Hopefully I can get more regular in the old blog entries. Just don't expect it to be consistent, or knitting related all the time. Beginning today. If you're looking for an upbeat happy little yarn post, forget it. Soon, though, honest!
It is summertime. Gerbil and Girl are engaged to be married, which makes me so very happy. By next September, all four kids will be married. My how life flies by!
I went to the beach with an old friend and laid in the sand and ate lobster and steamers. I met up with my first boyfriend and shared old times and pictures and reconnected not in the old way, but in a new way, as friends. I've been turning to the past to help figure out the future and make sense of the present. Old friends, people who've known me since long before I wrote a book, people who knew me when I occasionally had orange cheese and cable television in my house, are the people who remember that my mother has always been "like this", and I find comfort in that.
Trying to decide how to "handle" this situation is difficult and fraught with pitfalls. If I do too much, I am giving in to the insatiable demands of a person whose mental health diagnosis makes her impossible to please, and in some ways makes her demand more.
Doing nothing leaves me feeling as if I should do SOMETHING, I should try harder. So I walk a fine line. I do enough to ensure that I feel like I've done as much as I could, but not so much that I give in to every whim and demand. Some days I say no. Some days I say yes. Some things I run to the store and fetch. Some things I say she doesn't really need right now. It's like parenting. I know we all meet a moment in our lives when the parent becomes the parented, and that's a normal part of life. In my case, I have been parenting this person for most, even all, of my life. I was reared by her to believe I was responsible for her comfort, for her emotions.
It's part of growing up with, living with, and caring for a person who has Borderline Personality Disorder. When you are an adult, you can separate yourself from a person who is manipulative or who is hurting you. When you are a child, and that person is one of your parents, you don't have a choice. You are not old enough to separate. You see yourself as an extension of the parent. As an adult, you can make choices to limit the damage that person does in your life, but there's always that residual feeling of responsibility. It isn't an easy row to hoe, and not one I would wish on anyone.
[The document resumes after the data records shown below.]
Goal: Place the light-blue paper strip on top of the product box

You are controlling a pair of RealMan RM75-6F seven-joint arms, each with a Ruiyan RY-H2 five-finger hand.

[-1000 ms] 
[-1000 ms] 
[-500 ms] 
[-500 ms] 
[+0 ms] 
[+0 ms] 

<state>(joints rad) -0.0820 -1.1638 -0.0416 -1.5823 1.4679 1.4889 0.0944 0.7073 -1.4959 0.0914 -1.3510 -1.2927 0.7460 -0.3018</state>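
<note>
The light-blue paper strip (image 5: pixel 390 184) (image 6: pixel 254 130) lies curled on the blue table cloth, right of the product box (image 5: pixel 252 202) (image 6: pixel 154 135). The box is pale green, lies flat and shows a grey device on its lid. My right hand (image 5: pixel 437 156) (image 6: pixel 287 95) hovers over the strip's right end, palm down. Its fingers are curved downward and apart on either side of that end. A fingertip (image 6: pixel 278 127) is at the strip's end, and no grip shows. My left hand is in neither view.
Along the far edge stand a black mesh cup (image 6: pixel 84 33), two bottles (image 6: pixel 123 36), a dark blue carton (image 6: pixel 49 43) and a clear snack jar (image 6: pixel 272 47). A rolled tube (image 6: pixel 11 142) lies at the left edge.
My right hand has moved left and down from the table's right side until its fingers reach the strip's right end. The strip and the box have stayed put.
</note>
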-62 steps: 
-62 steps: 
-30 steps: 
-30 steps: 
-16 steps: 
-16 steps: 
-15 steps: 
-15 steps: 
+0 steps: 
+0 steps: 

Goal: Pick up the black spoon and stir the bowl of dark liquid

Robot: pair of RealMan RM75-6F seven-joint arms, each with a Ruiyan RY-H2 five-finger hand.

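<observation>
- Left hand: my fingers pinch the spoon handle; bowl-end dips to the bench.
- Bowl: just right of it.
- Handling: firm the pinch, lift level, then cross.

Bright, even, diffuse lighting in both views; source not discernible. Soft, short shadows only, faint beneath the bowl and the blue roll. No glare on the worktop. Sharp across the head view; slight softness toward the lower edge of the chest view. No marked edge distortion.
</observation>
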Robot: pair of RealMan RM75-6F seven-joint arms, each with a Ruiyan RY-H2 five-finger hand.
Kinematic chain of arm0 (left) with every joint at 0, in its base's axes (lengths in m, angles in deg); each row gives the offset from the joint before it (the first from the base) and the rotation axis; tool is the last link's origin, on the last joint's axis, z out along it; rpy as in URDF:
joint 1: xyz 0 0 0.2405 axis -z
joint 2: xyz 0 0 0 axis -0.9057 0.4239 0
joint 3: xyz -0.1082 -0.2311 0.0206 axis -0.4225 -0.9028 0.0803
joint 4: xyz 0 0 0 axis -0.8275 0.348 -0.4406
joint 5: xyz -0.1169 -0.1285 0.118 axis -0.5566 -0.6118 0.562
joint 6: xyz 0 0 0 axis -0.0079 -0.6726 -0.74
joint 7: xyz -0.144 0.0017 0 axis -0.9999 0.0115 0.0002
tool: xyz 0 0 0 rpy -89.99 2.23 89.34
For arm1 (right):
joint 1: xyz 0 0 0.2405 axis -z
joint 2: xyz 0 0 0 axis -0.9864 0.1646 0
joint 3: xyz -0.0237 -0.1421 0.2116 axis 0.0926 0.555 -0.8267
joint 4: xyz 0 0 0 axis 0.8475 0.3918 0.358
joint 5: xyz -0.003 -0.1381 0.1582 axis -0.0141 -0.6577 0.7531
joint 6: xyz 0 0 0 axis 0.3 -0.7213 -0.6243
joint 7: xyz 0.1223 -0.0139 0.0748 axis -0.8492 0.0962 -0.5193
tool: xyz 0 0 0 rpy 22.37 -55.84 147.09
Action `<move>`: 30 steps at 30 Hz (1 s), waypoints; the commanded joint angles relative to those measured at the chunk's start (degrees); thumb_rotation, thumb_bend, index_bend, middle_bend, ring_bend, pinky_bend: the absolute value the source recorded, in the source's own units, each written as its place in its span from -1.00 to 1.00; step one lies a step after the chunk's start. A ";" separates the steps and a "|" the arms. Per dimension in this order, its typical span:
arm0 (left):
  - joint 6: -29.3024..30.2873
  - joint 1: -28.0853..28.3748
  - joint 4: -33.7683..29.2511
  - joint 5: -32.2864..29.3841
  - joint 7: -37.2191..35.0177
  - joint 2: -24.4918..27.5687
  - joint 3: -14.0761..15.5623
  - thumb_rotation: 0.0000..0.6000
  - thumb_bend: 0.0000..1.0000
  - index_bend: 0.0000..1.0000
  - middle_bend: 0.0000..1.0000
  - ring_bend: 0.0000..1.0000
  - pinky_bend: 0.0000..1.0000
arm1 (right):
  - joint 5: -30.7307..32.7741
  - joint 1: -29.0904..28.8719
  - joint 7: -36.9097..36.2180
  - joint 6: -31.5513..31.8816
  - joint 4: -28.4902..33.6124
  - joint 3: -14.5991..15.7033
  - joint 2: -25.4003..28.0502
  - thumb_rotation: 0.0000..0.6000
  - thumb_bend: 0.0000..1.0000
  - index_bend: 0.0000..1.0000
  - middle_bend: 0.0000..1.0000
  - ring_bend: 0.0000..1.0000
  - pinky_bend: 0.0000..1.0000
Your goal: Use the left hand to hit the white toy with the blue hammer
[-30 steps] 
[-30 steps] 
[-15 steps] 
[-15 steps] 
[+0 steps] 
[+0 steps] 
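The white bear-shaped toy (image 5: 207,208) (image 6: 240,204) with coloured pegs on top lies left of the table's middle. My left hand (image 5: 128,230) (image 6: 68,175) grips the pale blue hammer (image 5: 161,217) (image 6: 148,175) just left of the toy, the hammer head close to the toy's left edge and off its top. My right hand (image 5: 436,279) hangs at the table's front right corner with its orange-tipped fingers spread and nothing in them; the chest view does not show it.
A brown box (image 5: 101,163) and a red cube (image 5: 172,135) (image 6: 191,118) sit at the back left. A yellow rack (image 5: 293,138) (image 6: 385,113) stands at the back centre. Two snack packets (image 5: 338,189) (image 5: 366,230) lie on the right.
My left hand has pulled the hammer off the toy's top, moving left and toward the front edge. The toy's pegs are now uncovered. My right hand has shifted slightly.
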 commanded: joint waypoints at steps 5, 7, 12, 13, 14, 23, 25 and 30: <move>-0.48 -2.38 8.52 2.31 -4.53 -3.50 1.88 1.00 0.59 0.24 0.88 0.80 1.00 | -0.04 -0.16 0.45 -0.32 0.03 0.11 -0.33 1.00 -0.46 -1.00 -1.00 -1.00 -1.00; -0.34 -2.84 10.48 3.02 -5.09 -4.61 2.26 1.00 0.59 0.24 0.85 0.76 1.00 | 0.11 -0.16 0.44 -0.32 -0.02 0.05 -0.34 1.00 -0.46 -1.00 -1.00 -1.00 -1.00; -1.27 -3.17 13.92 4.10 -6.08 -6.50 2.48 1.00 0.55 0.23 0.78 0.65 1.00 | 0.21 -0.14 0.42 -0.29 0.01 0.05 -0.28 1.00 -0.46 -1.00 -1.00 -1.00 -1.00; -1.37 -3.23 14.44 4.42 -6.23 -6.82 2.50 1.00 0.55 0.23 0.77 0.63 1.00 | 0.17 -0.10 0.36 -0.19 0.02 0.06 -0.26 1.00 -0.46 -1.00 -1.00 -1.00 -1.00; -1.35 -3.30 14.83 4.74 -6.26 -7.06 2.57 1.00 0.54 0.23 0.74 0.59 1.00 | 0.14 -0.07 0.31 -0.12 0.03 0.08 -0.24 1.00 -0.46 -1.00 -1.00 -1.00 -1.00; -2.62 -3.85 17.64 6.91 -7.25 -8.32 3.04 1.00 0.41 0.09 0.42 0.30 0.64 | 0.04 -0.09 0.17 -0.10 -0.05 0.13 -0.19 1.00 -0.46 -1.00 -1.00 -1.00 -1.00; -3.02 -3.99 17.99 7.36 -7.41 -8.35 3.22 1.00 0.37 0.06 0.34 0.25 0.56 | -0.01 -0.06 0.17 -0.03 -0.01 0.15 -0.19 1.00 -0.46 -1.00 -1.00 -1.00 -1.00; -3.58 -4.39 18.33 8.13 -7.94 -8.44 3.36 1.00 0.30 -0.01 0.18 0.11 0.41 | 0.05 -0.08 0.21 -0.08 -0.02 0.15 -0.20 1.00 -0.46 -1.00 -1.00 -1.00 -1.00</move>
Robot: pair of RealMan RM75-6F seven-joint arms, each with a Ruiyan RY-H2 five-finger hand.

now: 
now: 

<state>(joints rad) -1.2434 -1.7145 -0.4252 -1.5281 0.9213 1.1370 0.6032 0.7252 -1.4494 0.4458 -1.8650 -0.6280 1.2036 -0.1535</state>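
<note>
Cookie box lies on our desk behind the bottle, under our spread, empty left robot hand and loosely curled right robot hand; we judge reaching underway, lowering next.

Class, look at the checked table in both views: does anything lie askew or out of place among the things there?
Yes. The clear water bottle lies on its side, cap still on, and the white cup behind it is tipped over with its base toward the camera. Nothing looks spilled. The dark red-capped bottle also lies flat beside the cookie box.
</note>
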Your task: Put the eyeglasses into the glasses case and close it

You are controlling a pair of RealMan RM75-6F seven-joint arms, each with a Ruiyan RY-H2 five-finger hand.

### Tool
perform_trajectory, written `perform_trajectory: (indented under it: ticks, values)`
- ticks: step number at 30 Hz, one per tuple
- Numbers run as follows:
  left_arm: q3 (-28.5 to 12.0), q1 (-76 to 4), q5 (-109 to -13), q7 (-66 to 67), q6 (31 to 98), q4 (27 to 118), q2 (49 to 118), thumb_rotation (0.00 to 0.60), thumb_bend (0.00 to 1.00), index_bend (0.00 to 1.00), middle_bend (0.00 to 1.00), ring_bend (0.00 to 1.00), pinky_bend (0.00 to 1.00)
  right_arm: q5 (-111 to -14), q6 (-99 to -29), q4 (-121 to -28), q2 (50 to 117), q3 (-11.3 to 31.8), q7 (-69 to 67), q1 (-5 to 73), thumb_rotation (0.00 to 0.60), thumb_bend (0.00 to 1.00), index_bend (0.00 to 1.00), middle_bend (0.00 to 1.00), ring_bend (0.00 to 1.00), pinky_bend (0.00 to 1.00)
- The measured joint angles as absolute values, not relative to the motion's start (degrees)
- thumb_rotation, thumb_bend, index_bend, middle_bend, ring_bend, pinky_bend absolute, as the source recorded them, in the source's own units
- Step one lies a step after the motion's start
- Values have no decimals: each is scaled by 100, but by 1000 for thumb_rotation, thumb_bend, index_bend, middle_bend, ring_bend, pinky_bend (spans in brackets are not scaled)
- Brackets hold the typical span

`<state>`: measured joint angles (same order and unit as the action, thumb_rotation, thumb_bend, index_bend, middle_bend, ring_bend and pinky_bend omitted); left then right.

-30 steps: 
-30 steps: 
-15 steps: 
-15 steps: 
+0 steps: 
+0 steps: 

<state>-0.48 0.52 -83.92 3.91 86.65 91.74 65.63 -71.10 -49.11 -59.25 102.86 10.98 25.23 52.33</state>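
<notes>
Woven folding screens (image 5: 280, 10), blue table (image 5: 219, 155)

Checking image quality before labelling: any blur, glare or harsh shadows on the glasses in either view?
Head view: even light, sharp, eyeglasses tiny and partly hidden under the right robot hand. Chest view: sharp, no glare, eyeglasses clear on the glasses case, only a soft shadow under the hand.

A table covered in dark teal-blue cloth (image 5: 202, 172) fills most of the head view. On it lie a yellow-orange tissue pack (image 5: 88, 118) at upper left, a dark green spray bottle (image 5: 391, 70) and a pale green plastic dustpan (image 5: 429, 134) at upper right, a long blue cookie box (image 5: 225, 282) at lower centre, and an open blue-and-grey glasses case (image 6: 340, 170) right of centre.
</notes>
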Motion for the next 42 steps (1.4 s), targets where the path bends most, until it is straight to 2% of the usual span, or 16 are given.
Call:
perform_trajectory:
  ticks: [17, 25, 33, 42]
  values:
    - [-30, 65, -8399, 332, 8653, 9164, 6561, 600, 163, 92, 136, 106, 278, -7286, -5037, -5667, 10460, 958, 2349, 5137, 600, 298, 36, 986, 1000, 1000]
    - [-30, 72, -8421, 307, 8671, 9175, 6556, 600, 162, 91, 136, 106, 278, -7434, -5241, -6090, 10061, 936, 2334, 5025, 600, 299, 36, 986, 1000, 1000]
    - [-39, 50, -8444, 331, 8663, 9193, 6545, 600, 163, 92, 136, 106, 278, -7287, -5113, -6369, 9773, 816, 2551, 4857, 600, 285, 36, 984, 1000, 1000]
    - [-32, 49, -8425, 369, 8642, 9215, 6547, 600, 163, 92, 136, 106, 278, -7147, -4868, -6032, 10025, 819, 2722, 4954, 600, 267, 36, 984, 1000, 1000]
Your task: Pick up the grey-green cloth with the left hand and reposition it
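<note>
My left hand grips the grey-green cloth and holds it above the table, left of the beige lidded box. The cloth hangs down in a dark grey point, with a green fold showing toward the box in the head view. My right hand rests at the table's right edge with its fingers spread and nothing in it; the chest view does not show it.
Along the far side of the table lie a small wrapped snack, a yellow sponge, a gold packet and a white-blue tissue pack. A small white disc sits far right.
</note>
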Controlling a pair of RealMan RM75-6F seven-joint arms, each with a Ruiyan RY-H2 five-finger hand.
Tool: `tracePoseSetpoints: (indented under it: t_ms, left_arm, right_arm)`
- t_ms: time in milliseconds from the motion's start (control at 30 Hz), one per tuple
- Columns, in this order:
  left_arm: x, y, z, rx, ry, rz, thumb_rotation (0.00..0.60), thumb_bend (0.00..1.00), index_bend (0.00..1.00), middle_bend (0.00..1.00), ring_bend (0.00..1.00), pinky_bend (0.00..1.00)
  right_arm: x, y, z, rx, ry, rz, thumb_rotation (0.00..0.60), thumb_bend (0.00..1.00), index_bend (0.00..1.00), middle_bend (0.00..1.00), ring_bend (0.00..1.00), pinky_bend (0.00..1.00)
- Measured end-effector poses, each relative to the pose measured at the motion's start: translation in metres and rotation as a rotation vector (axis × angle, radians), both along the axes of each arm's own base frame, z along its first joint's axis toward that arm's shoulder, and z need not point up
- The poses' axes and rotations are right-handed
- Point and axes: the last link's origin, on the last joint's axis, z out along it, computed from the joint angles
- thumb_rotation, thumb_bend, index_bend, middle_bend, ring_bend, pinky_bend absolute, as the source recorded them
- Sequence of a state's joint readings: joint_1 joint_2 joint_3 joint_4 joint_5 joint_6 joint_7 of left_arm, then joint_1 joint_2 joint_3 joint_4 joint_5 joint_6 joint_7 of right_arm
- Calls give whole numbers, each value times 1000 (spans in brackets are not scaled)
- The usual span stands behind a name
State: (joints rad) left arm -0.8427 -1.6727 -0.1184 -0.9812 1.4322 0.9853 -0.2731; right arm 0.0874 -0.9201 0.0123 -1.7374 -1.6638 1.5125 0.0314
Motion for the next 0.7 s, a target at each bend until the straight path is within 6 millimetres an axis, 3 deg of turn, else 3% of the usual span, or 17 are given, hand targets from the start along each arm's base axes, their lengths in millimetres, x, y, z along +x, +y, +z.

It is natural for me to feel responsible for others, and regardless of how that came to be, it is the way it is now. Over 40 I can look at it with different eyes, and make the healthiest choices I can possibly make for myself. Imperfect, but the best I can do for now. The good news is that even as a tween and young teen I knew the relationship was wrong. I really believe that helps now. it's not as if I one day woke and said "Gee, this is not good at ALL!" Instead, I always knew in my gut that most of the things she did and said to me were wrong, and unacceptable. I even related that on at least one occasion to "trusted adults" at a school I was attending. I was told that if it was really as bad as I said it was, I wouldn't have said anything, because truly abused kids never tell. I wish I could confront the adult who said that to me. I don't think she has any clue how much damage that statement did or how much shame it caused me. But I digress (into self-pity, just for a moment, for little 12 year old MMO, the poor kid!).
My mother is an astonishing person in one way. Her very existence given the present circumstances amazes me and many of those who care for her. No insulin for months. A diet that makes the standard American one look a little low in the carbs and refined sugars department. Refusal of all medications for all of her varied medical conditions. She's now limiting her fluid intake to sugar-based fluids only, and is trying to limit the quantity; orange juice, Coke Classic, ginger ale. Her blood sugar is through the roof. She has chronic infections of varying kinds. She has difficulty walking and talking. And yet she is still alive, against her will and wishes, she is alive.
Yoshi goes to visit regularly. The residents love him. He is very good around wheelchairs and in the elevator now. he can walk between closely-parked carts of varying size and shape without batting an eye.
I am working on two projects for two people's books, which means that I will only be able to share swatches and snippets, but I hope to do that soon, now that you're caught up on most of the crappy stuff! ;) More soon!